As of March 2002, Karnataka had 4767 branches of different banks servicing the people of the state. The number of people served by each branch was 11,000 which is lesser than the national average of 16,000, thereby indicating better penetration of banking in the state.

==Banks==
The scheduled banks in Karnataka had total deposit of Rs. 1346.99 billion constituting 6.4% of the total deposits in scheduled banks in India as of March 2006. The credit given by these banks stood at Rs. 1034.55 billion, 6.8% of total credit given by scheduled banks. The per capita deposit stood at Rs. 23,976 and per capita credit at Rs. 18,415.

===Canara Bank===
Canara Bank was established in 1906 by Ammembai Subba Rao Pai established the Canara Bank Hindu Permanent Fund in Mangalore, India, on 1 July 1906.Who collected handful of rice from each household, pooled the rice and sold it and used the money earned for the bank's capital. It has grown since then and now has 2542 branches in India and one overseas branch in London. In the fiscal year 2005-06, Canara Bank became India's second-largest public sector bank in terms of advances and deposits. The bank changed its name to Canara Bank Limited in 1910 when it incorporated. In 2002-03, the bank went in for its Initial Public Offer (IPO) and raised Rs.110 crores. The India government holds a 73% stake in Canara Bank.

===Corporation Bank===
Corporation Bank was founded by a group philanthropists headed by Khan Bahadur Haji Abdulla Haji Kasim Saheb Bahadur in the town of Udupi in 1906 under the name of "The Canara Banking Corporation (Udupi) Ltd". In 1972, it got its present name of Corporation Bank and it was nationalised in 1980.

===State Bank of Mysore===
State Bank of Mysore (SBM) was established in 1913 under the name Bank of Mysore Ltd. A banking committee headed by Sir M Visweswaraiah was formed under the patronage of the Mysore state which led to the formation of this bank.

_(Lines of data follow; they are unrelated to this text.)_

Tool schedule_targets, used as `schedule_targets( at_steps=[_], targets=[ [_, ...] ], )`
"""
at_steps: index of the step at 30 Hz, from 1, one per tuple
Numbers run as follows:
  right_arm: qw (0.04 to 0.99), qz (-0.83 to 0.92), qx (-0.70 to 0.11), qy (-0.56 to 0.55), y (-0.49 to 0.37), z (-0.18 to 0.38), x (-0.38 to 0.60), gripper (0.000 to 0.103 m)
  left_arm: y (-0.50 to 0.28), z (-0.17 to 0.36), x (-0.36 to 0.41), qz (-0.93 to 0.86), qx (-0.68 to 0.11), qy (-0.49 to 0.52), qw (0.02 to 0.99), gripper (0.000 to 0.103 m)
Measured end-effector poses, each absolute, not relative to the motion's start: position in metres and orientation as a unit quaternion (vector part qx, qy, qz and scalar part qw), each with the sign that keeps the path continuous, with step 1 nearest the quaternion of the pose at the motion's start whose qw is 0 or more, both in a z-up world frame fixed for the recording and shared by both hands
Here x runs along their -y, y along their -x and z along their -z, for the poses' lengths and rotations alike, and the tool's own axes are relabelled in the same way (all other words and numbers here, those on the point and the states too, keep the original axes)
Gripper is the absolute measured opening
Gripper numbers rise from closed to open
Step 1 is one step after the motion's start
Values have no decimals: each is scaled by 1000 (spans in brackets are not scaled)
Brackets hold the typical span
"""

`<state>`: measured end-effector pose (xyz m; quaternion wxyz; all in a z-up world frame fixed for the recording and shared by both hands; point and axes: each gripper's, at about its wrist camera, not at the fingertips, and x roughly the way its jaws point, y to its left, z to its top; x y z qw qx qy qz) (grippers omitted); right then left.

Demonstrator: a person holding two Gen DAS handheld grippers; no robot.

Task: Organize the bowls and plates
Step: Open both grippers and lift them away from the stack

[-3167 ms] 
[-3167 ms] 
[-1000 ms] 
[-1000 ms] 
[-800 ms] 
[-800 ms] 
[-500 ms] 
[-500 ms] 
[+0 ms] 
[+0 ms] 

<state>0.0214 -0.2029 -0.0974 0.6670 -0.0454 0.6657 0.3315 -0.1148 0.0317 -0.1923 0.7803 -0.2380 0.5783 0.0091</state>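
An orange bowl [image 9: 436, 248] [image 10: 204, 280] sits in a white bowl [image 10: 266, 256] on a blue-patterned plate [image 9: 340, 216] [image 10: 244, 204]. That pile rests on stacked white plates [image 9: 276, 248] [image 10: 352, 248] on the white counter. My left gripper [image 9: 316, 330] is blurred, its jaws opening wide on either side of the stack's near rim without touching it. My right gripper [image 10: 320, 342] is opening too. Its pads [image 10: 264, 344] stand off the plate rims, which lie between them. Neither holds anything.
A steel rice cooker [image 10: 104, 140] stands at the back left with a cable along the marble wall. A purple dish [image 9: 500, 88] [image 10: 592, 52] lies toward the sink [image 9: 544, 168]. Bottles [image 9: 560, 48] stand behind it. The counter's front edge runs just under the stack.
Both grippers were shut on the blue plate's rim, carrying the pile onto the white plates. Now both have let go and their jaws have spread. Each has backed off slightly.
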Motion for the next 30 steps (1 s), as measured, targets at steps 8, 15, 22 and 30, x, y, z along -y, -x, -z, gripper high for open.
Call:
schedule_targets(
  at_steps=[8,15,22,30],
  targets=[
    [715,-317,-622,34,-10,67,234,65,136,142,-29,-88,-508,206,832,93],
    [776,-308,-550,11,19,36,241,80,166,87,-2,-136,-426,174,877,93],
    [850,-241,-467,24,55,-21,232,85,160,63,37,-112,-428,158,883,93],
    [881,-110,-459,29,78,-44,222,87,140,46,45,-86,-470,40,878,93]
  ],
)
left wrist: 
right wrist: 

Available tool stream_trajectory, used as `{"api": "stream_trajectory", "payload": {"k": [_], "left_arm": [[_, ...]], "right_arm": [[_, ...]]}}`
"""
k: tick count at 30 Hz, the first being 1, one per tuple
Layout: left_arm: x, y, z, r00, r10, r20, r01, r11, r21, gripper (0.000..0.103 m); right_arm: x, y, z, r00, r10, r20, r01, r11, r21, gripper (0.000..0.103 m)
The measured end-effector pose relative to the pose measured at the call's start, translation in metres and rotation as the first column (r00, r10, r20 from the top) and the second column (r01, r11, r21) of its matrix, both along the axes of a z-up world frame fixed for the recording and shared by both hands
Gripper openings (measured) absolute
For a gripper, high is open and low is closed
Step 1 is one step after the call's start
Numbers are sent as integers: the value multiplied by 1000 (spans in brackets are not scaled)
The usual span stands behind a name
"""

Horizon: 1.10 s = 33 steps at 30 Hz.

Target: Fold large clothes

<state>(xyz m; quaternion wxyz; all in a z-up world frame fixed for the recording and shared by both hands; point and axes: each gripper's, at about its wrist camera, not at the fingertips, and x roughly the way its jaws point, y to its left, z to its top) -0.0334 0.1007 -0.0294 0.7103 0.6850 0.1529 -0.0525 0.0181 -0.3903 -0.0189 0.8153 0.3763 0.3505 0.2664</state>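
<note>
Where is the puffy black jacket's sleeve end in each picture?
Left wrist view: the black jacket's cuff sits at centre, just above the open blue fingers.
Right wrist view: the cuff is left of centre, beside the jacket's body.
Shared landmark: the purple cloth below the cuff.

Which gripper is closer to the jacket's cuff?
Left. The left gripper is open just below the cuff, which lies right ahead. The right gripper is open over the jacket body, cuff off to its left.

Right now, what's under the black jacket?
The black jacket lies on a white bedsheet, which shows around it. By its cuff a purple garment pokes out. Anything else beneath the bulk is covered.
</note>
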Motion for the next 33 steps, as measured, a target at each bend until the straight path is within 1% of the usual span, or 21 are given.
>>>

In 1960, this bank was made an associate bank of the State Bank of India which holds 92.33% of shares of SBM. As of Mar-2007, SBM has 644 branches and provides employment to 9604 employees.

===Karnataka Bank===
The Karnataka Bank was founded on 18 February 1924 at Mangalore.The bank initially catered to people of Karnataka, has now spread its network of branches throughout the country.

===Syndicate Bank===
Syndicate Bank was established in the town of Udupi in 1925 under the name "Canara Industrial and Banking Syndicate Ltd" with a capital of Rs.8000/- by three people - Upendra Ananth Pai, Vaman Kudva, and Dr. T M A Pai. The main objective for stating the bank was to extend financial assistance to the local weavers who were crippled by a crisis in the handloom industry. In 1963, it got its present name of Syndicate Bank. Now the bank has 2125 branches.

===Vysya Bank ===
Vysya Bank was established in 1930, in Bangalore (now Bengaluru) with the aim of offering banking services to those who were currently not privileged enough to do so.
In 1948 Vysya Bank became a scheduled bank.
On 7 October 2002 ING Group took over the Management of the Bank. But again ING Vysya Bank has merged with Kotak Mahindra Bank with effect from 1 April 2015 and the combined entity bears the name Kotak Mahindra Bank.
Before merger ING Vysya Bank had about 470 branches spread all over India.

=== Vijaya Bank ===
Vijaya Bank was established on 23 October 1931 at coastal city Mangalore by A. B. Shetty and others. The bank was established to help farming community. Later bank grew phenomenally under leadership of Mulki Sunder Ram Shetty during the 1960s. The Vijaya bank was nationalised in the 1980s by Government of India. The bank has presence in most of states of India. Later it was merged with Bank of Baroda along with Dena Bank on First April 2019.